» What you need to do
Restate the data exactly as given and keep the pictures out.

◆ ◆ ◆ ◆

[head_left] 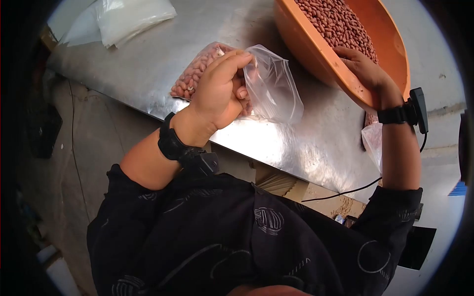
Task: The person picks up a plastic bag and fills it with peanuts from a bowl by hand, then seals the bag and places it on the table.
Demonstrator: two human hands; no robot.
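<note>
My left hand point(219, 91) is closed on a clear plastic bag point(276, 91), gripping it near the mouth. The bag lies on its side on the metal table, its open end spread toward the right. Reddish-brown peanuts point(190, 81) fill its left end. My right hand point(363, 71) reaches over the near rim of an orange basin point(316, 49). Its fingers lie against the loose peanuts point(340, 24) inside, and the fingertips are partly hidden by the basin wall and the nuts.
A stack of clear plastic bags point(131, 19) lies at the table's far left. Another plastic bag point(374, 140) with reddish contents sits below the basin, partly behind my right forearm. The metal table's point(276, 153) front edge runs diagonally before me. A black cable point(340, 195) hangs by my right arm.
</note>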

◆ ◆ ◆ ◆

» The completed task
[head_left] 
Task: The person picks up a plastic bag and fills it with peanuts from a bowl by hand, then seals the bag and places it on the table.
Demonstrator: two human hands; no robot.
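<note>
My left hand point(219, 91) is closed on a clear plastic bag point(276, 91), gripping it near the mouth. The bag lies on its side on the metal table, its open end spread toward the right. Reddish-brown peanuts point(190, 81) fill its left end. My right hand point(363, 71) reaches over the near rim of an orange basin point(316, 49). Its fingers lie against the loose peanuts point(340, 24) inside, and the fingertips are partly hidden by the basin wall and the nuts.
A stack of clear plastic bags point(131, 19) lies at the table's far left. Another plastic bag point(374, 140) with reddish contents sits below the basin, partly behind my right forearm. The metal table's point(276, 153) front edge runs diagonally before me. A black cable point(340, 195) hangs by my right arm.
</note>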

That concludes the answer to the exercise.